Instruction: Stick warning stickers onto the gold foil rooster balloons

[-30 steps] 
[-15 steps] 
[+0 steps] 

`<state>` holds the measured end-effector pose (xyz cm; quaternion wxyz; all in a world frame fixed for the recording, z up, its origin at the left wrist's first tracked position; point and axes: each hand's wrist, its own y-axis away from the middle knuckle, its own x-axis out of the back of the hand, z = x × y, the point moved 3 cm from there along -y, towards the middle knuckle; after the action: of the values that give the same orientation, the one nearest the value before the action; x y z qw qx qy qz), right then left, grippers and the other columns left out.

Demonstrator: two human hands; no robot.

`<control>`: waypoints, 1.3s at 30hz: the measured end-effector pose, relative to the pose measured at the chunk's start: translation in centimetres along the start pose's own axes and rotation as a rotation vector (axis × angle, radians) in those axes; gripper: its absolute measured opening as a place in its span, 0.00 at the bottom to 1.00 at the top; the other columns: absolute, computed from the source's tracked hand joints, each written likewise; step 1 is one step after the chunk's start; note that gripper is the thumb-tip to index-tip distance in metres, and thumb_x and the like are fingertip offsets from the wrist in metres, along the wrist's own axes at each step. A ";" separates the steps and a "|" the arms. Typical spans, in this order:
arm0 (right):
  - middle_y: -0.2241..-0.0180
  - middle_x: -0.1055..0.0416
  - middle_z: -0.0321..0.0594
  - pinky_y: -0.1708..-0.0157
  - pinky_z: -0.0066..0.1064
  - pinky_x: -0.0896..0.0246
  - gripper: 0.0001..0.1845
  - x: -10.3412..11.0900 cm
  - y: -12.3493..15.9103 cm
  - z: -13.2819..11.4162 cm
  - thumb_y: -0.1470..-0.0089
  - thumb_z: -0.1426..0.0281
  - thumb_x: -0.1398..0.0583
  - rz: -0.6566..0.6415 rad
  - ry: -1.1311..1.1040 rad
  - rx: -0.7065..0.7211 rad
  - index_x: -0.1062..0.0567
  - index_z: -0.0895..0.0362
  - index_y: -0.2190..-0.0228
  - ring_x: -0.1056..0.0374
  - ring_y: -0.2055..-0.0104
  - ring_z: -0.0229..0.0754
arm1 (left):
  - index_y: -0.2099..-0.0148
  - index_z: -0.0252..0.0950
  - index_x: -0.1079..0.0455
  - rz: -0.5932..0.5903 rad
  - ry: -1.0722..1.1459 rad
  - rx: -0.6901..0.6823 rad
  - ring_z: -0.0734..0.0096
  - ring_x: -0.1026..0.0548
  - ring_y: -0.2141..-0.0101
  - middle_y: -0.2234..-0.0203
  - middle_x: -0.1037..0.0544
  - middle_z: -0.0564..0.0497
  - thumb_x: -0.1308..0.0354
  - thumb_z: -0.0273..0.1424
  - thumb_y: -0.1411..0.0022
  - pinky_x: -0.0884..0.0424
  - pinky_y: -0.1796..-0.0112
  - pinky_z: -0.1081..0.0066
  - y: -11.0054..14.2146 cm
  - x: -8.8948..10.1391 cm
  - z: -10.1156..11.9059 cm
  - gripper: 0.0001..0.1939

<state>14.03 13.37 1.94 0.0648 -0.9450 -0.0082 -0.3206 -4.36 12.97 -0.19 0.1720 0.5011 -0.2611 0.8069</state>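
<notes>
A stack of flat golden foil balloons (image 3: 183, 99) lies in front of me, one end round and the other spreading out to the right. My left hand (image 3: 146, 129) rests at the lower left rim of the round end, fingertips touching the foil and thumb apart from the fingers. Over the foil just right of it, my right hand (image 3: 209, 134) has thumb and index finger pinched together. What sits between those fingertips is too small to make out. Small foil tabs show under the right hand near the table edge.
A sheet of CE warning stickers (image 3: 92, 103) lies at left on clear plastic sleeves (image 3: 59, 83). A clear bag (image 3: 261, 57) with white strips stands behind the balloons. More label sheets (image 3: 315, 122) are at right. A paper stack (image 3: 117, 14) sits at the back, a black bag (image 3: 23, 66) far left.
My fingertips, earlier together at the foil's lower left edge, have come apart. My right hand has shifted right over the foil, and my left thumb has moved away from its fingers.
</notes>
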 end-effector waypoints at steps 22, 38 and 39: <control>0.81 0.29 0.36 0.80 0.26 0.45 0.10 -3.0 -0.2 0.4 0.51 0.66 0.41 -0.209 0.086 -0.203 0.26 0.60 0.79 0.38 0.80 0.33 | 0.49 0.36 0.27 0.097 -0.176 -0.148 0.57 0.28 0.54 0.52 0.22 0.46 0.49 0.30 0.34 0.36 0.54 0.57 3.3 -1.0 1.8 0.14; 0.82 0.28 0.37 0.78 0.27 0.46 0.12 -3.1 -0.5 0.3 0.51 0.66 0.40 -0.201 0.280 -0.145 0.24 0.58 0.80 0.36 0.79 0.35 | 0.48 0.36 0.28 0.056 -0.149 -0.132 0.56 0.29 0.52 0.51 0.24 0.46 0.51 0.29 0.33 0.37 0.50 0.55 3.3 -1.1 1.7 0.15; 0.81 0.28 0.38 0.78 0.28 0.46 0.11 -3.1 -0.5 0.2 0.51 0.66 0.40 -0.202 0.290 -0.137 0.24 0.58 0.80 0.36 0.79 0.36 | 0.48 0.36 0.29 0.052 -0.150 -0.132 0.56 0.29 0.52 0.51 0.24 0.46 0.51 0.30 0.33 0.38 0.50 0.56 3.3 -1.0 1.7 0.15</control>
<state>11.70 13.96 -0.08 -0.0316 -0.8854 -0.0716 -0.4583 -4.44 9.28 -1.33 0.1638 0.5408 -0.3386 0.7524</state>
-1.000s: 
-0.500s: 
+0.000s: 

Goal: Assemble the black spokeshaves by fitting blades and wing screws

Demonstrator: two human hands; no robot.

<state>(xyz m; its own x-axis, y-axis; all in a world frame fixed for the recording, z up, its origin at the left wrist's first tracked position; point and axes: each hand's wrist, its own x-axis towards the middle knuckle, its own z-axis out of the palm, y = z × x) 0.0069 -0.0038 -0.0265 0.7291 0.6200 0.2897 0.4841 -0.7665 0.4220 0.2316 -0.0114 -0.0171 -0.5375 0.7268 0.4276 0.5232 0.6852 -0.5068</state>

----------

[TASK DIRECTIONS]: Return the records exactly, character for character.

[EXERCISE RESULT]:
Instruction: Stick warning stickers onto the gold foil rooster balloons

[-30 steps] 
[-15 steps] 
[+0 steps] 

`<state>` holds the measured end-effector pose (xyz cm; quaternion wxyz; all in a world frame fixed for the recording, z up, its origin at the left wrist's first tracked position; point and axes: each hand's wrist, its own y-axis away from the middle knuckle, its own x-axis out of the back of the hand, z = x × y, the point moved 3 cm from there along -y, towards the middle knuckle; after the action: of the values that give the same orientation, the one nearest the value before the action; x y z qw qx qy qz), right then left, grippers and the other columns left out.

Demonstrator: two human hands; no robot.

`<control>`: waypoints, 1.3s at 30hz: the measured end-effector pose, relative to the pose measured at the chunk's start: translation in centimetres along the start pose's own axes and rotation as a rotation vector (axis × angle, radians) in those axes; gripper: its absolute measured opening as a place in its span, 0.00 at the bottom to 1.00 at the top; the other columns: absolute, computed from the source's tracked hand joints, each written likewise; step 1 is one step after the chunk's start; note that gripper is the thumb-tip to index-tip distance in metres, and thumb_x and the like are fingertip offsets from the wrist in metres, along the wrist's own axes at each step. A ";" separates the steps and a "|" the arms. Typical spans, in this order:
arm0 (right):
  - middle_y: -0.2241..-0.0180
  - middle_x: -0.1055..0.0416
  - middle_z: -0.0321..0.0594
  - pinky_y: -0.1708..-0.0157
  - pinky_z: -0.0066..0.1064
  - pinky_x: -0.0896..0.0246
  - gripper: 0.0001..0.1845
  - x: -10.3412..11.0900 cm
  - y: -12.3493..15.9103 cm
  - z: -13.2819..11.4162 cm
  - thumb_y: -0.1470..-0.0089
  - thumb_z: -0.1426..0.0281
  - thumb_x: -0.1398..0.0583
  - rz: -0.6566..0.6415 rad
  - ry: -1.1311..1.1040 rad
  - rx: -0.7065..0.7211 rad
  - index_x: -0.1062..0.0567
  - index_z: -0.0895..0.0362
  - index_y: -0.2190..-0.0228
  - ring_x: -0.1056..0.0374
  - ring_y: -0.2055..-0.0104
  - ring_z: -0.0229..0.0754
arm1 (left):
  - index_y: -0.2099..-0.0148
  - index_z: -0.0252..0.0950
  - index_x: -0.1079..0.0455
  - rz: -0.5932..0.5903 rad
  - ry: -1.0722..1.1459 rad
  - rx: -0.6901..0.6823 rad
  - ring_z: -0.0734..0.0096
  - ring_x: -0.1026..0.0548
  - ring_y: -0.2141..-0.0101
  - middle_y: -0.2234..-0.0203
  - middle_x: -0.1037..0.0544
  - middle_z: -0.0564..0.0497
  - thumb_x: -0.1308..0.0354
  - thumb_z: -0.0273..0.1424
  - thumb_y: -0.1411..0.0022
  - pinky_x: -0.0884..0.0424
  - pinky_y: -0.1796..-0.0112
  - pinky_z: -0.1081..0.0066
  - y: -11.0054..14.2146 cm
  - x: -8.8948..10.1391 cm
  - z: -10.1156..11.9059 cm
  - gripper: 0.0001..0.1939

<state>14.03 13.37 1.94 0.0648 -0.9450 -0.0082 -0.3206 -4.36 12.97 -0.19 0.1720 0.5011 -0.2611 0.8069</state>
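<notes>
A stack of flat golden foil balloons (image 3: 183, 99) lies in front of me, one end round and the other spreading out to the right. My left hand (image 3: 146, 129) rests at the lower left rim of the round end, fingertips touching the foil and thumb apart from the fingers. Over the foil just right of it, my right hand (image 3: 209, 134) has thumb and index finger pinched together. What sits between those fingertips is too small to make out. Small foil tabs show under the right hand near the table edge.
A sheet of CE warning stickers (image 3: 92, 103) lies at left on clear plastic sleeves (image 3: 59, 83). A clear bag (image 3: 261, 57) with white strips stands behind the balloons. More label sheets (image 3: 315, 122) are at right. A paper stack (image 3: 117, 14) sits at the back, a black bag (image 3: 23, 66) far left.
My fingertips, earlier together at the foil's lower left edge, have come apart. My right hand has shifted right over the foil, and my left thumb has moved away from its fingers.
</notes>
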 end-effector waypoints at steps 22, 38 and 39: <control>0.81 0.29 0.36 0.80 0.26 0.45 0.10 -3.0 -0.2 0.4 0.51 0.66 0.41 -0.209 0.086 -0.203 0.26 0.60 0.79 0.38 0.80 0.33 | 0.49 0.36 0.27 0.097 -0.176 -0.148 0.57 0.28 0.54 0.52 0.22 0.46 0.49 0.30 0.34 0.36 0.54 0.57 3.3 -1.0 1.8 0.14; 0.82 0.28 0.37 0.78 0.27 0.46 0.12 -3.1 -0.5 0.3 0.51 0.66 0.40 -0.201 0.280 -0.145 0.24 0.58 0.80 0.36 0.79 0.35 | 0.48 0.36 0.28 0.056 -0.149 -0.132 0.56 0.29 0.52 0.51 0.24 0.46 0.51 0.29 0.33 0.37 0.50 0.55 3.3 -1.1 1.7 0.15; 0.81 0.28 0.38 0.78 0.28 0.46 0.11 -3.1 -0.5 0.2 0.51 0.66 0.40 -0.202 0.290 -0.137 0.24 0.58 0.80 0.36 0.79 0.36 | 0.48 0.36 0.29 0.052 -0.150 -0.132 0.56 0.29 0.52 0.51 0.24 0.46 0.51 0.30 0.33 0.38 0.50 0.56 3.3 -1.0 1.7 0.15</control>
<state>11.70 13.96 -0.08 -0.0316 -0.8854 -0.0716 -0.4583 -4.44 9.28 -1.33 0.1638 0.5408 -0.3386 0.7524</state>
-1.000s: 
-0.500s: 
+0.000s: 

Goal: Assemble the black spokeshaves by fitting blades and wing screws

Demonstrator: two human hands; no robot.

<state>(xyz m; its own x-axis, y-axis; all in a world frame fixed for the recording, z up, its origin at the left wrist's first tracked position; point and axes: each hand's wrist, its own x-axis towards the middle knuckle, its own z-axis out of the palm, y = z × x) 0.0069 -0.0038 -0.0265 0.7291 0.6200 0.2897 0.4841 -0.7665 0.4220 0.2316 -0.0114 -0.0171 -0.5375 0.7268 0.4276 0.5232 0.6852 -0.5068</state>

That is the entire output.